Work to be completed: Write all of the lines below out again, exactly as they stand.

⁂

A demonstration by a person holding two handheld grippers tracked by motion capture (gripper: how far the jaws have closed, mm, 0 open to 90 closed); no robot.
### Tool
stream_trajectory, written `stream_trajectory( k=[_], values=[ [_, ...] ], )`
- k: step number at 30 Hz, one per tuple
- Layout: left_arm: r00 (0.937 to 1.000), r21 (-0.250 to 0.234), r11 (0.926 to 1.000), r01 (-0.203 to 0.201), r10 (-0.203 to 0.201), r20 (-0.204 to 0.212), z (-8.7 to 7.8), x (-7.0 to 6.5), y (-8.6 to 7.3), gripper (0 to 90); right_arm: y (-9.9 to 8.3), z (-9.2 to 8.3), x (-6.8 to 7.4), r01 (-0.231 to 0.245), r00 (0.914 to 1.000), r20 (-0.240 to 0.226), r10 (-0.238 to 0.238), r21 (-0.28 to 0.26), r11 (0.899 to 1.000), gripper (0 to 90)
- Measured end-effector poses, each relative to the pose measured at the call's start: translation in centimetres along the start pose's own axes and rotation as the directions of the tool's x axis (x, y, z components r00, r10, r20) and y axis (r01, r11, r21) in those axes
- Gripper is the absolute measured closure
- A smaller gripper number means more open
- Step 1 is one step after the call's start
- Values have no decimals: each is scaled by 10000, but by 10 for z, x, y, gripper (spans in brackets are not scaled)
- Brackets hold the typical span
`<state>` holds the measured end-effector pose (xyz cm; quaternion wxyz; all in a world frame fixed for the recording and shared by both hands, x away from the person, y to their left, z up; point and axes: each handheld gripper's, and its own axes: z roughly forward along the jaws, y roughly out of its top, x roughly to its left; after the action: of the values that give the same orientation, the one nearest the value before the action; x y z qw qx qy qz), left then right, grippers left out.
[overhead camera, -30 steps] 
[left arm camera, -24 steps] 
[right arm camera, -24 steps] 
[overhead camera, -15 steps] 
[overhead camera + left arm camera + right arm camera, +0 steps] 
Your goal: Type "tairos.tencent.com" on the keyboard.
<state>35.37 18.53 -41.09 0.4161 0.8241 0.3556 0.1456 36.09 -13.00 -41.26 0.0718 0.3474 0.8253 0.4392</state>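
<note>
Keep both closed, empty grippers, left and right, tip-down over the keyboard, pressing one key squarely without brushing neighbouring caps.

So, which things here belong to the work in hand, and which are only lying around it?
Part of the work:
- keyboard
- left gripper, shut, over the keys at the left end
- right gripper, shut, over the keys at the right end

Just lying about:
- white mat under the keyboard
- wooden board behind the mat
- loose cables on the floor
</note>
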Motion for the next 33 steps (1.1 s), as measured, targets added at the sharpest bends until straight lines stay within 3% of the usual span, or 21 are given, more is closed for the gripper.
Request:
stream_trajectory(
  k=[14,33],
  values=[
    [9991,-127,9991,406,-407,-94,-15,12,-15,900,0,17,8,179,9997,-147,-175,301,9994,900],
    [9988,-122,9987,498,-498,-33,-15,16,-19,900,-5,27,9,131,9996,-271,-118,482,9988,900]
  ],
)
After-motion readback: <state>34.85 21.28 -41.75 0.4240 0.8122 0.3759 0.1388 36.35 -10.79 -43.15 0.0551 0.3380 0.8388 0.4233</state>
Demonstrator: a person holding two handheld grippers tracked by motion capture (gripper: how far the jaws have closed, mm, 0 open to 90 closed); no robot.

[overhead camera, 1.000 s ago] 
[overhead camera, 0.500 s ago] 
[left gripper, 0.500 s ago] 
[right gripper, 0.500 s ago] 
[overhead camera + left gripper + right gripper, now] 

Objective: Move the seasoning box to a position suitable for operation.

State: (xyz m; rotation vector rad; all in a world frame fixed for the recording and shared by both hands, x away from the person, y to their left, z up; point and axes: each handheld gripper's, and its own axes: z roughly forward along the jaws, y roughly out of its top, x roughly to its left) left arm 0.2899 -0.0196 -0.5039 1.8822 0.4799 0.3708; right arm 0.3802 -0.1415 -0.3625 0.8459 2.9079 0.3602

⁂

Task output:
A demonstration by a person holding two handheld grippers tracked by motion capture (gripper: how far the jaws have closed, mm, 0 open to 90 closed); no robot.
### Tool
stream_trajectory, written `stream_trajectory( k=[_], values=[ [_, ...] ], )`
- k: step number at 30 Hz, one per tuple
- Layout: left_arm: r00 (0.937 to 1.000), r21 (-0.250 to 0.234), r11 (0.926 to 1.000), r01 (-0.203 to 0.201), r10 (-0.203 to 0.201), r20 (-0.204 to 0.212), z (-8.7 to 7.8), x (-7.0 to 6.5), y (-8.6 to 7.3), gripper (0 to 90); right_arm: y (-9.9 to 8.3), z (-9.2 to 8.3), x (-6.8 to 7.4), r01 (-0.231 to 0.245), r00 (0.914 to 1.000), r20 (-0.240 to 0.226), r10 (-0.238 to 0.238), r21 (-0.28 to 0.26), r11 (0.899 to 1.000), gripper (0 to 90)
- Measured end-effector poses, each relative to the pose measured at the call's start: translation in centimetres along the start pose's own axes and rotation as the directions of the tool's x axis (x, y, z components r00, r10, r20) and y axis (r01, r11, r21) in those axes
- Gripper is the absolute measured closure
- A smaller gripper number means more open
- Step 1 is one step after the call's start
- Values have no decimals: each is scaled by 10000, but by 10 for z, x, y, gripper (spans in brackets are not scaled)
- Brackets hold the typical span
`<state>` holds the measured end-effector pose (xyz cm; quaternion wxyz; all in a world frame fixed for the recording and shared by both hands, x away from the person, y to their left, z up; point and axes: each handheld gripper's, and its own axes: z roughly forward along the jaws, y roughly out of its top, x roughly to its left; after the action: of the values that give the same orientation, the one nearest the value before the action; x y z qw qx qy qz), left then right, grippers left out.
[overhead camera, -30 steps] 
[left arm camera, -24 steps] 
[right arm camera, -24 steps] 
[overhead camera, -15 steps] 
[overhead camera + left arm camera + right arm camera, +0 steps] 
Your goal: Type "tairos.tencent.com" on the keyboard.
<state>35.37 18.53 -41.09 0.4161 0.8241 0.3556 0.1456 36.09 -13.00 -41.26 0.0718 0.3474 0.8253 0.4392</state>
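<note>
Keep both closed, empty grippers, left and right, tip-down over the keyboard, pressing one key squarely without brushing neighbouring caps.

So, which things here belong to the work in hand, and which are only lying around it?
Part of the work:
- keyboard
- left gripper, shut, over the keys at the left end
- right gripper, shut, over the keys at the right end

Just lying about:
- white mat under the keyboard
- wooden board behind the mat
- loose cables on the floor
</note>
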Motion for the next 33 steps (1.1 s), as measured, targets added at the sharpest bends until straight lines stay within 3% of the usual span, or 21 are given, more is closed for the gripper.
Request:
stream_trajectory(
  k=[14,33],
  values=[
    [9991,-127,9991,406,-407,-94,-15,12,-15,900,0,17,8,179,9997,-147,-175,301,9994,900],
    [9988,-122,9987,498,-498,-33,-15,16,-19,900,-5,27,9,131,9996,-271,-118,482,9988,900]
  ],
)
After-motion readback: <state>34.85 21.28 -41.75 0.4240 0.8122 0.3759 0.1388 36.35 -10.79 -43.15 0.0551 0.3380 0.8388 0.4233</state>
Demonstrator: a person holding two handheld grippers tracked by motion capture (gripper: how far the jaws have closed, mm, 0 open to 90 closed); no robot.

[overhead camera, 1.000 s ago] 
[overhead camera, 0.500 s ago] 
[left gripper, 0.500 s ago] 
[right gripper, 0.500 s ago] 
[overhead camera + left gripper + right gripper, now] 

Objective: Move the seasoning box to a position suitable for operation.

State: (xyz m; rotation vector rad; all in a world frame fixed for the recording and shared by both hands, x away from the person, y to their left, z up; point and axes: each handheld gripper's, and its own axes: z roughly forward along the jaws, y roughly out of its top, x roughly to its left) left arm 0.2899 -0.0196 -0.5039 1.8822 0.4799 0.3708; right arm 0.3802 -0.1415 -0.3625 0.8459 2.9079 0.3602

Nothing else belongs in the answer.